In the one case (that of infantile intractability) the positive transference signifies a highly important achievement, heralding cure; in the other (infantile submissiveness) it portends a dangerous backsliding, a convenient evasion of life's duty. The negative transference represents in the first case an increased resistance, thus a backsliding and an evasion of duty, but in the second it is an advance of healing significance. (For the two types, cf. Adler's "Trotz und Gehorsam.")

The transference then is, as you see, to be judged quite differently in different cases.

The psychological process of "transference"—be it negative or positive—consists in the libido entrenching itself, as it were, round the personality of the doctor, the doctor accordingly representing certain emotional values. (As you know, by libido I understand very much what Antiquity meant by the cosmogenic principle of Eros; in modern terminology simply "psychic energy.") The patient is bound to the doctor, be it in affection, be it in opposition, and cannot fail to follow and imitate the doctor's psychic adaptations. To this he finds himself urgently compelled. And with the best will in the world and all technical skill, the doctor cannot prevent him, for intuition works surely and instinctively, in despite of the conscious judgment, be it never so strong. Were the doctor himself neurotic, and inadequate in response to the demands of the external life, or inharmonious within, the patient would copy the defect and build it up into the fabric of his own presentations: you may imagine the result.

Accordingly I cannot regard the transference as merely the transference of infantile-erotic phantasies; no doubt that is what it is from one standpoint, but I see also in it, as I said in an earlier letter, the process of the growth of feeling and adaptation.
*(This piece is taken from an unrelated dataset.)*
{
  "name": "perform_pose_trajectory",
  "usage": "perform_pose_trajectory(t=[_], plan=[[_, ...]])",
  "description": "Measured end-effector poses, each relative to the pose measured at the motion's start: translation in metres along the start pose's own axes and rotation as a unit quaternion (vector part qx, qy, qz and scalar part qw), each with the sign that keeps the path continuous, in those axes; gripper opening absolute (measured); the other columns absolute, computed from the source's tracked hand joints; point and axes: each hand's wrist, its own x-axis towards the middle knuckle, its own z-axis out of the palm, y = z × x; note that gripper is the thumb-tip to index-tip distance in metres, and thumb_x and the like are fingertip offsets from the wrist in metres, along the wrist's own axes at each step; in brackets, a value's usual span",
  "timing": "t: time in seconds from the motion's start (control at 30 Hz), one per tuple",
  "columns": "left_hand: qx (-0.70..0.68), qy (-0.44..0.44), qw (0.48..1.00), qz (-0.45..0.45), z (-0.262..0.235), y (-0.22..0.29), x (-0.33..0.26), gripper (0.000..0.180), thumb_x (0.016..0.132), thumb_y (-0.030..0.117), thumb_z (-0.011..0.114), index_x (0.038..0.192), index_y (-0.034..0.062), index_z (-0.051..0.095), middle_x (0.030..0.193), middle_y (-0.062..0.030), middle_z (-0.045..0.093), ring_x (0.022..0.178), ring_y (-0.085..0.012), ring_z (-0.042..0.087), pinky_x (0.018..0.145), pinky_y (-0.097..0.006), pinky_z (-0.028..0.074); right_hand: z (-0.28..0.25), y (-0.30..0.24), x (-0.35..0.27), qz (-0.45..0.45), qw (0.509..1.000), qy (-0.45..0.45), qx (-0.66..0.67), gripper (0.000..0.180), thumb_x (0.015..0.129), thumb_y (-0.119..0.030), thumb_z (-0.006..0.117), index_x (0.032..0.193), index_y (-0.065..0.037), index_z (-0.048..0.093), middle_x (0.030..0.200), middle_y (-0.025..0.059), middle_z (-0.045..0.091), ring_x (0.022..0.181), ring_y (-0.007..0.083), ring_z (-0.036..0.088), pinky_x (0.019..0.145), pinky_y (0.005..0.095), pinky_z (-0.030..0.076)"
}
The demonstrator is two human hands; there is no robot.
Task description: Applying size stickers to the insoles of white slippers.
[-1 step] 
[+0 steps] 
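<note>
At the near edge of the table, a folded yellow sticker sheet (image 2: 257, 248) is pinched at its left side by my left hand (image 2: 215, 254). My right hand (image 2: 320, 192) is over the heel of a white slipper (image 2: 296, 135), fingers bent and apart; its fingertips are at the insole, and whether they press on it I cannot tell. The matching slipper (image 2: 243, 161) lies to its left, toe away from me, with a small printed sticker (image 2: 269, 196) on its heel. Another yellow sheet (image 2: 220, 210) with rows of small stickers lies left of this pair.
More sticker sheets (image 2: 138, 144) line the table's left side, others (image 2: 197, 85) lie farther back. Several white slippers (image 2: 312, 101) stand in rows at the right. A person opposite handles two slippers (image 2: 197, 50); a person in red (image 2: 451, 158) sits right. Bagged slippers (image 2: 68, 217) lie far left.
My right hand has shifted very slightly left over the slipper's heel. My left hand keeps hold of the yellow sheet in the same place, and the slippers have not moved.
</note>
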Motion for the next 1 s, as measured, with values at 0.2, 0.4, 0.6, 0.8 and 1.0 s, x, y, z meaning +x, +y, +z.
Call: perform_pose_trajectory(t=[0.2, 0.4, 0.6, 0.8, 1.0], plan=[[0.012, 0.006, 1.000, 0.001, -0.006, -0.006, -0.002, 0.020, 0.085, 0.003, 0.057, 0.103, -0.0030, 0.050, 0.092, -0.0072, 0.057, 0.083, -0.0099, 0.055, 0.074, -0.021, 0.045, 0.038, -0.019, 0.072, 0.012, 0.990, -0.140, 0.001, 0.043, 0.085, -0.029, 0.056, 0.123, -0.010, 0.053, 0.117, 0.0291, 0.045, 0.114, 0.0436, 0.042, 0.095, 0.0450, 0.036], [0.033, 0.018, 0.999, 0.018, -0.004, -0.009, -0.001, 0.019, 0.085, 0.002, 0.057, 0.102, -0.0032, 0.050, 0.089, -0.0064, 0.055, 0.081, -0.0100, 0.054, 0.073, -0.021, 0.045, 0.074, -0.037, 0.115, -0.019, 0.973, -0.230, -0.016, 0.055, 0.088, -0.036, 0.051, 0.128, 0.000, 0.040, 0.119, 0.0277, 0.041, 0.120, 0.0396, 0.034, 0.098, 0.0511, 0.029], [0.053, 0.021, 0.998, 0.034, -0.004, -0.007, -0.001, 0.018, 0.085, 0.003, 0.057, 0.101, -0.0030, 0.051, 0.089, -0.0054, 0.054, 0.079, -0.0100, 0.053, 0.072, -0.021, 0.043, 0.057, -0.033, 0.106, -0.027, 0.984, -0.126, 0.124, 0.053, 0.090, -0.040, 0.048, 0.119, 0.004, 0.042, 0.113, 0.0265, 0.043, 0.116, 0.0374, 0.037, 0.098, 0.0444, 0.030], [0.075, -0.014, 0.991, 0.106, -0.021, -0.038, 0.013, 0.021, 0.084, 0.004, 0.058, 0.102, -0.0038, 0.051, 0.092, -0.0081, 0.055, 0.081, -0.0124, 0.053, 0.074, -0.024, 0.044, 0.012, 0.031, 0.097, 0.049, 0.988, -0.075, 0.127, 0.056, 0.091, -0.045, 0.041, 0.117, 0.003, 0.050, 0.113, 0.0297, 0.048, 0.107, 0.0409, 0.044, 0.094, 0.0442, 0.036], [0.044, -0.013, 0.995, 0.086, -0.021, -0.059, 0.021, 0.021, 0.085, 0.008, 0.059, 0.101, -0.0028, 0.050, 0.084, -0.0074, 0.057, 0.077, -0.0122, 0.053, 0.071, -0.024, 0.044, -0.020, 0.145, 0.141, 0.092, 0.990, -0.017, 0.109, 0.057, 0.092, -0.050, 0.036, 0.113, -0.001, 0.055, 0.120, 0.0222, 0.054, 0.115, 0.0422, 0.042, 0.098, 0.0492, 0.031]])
From this standpoint the infantile erotic phantasies, in spite of their indisputable reality, appear rather as material for comparison or as analogous pictures of something not understood as yet, than as independent desires. This seems to me the real reason of their being unconscious. The patient, not knowing the right attitude, tries to grasp at a right relationship to the doctor by way of comparison and analogy with his infantile experiences. It is not surprising that he gropes back for just the most intimate relations of his childhood, to discover the appropriate formula for his attitude to the doctor, for this relationship also is very intimate, and to some extent different from the sexual relationship, just as is that of the child towards its parents. This relationship—child to parent—which Christianity has everywhere set up as the symbolic formula for human relationships, provides a way of restoring to the patient that directness of ordinary human emotion of which he had been deprived through the inroad of sexual and social values (from the standpoint of power, etc.). The purely sexual, more or less primitive and barbaric valuation, operates in far-reaching ways against a direct, simple human relationship, and thereupon a blocking of the libido occurs which easily gives rise to neurotic formations. By means of analysis of the infantile portion of the transference-phantasies, the patient is brought back to the remembrance of his childhood's relationship, and this—stripped of its infantile qualities—gives him a beautiful, clear picture of direct human intercourse as opposed to the purely sexual valuation. I cannot regard it as other than a misconception to judge the childish relationship retrospectively and therefore as exclusively a sexual one, even though a certain sexual content can in no wise be denied to it.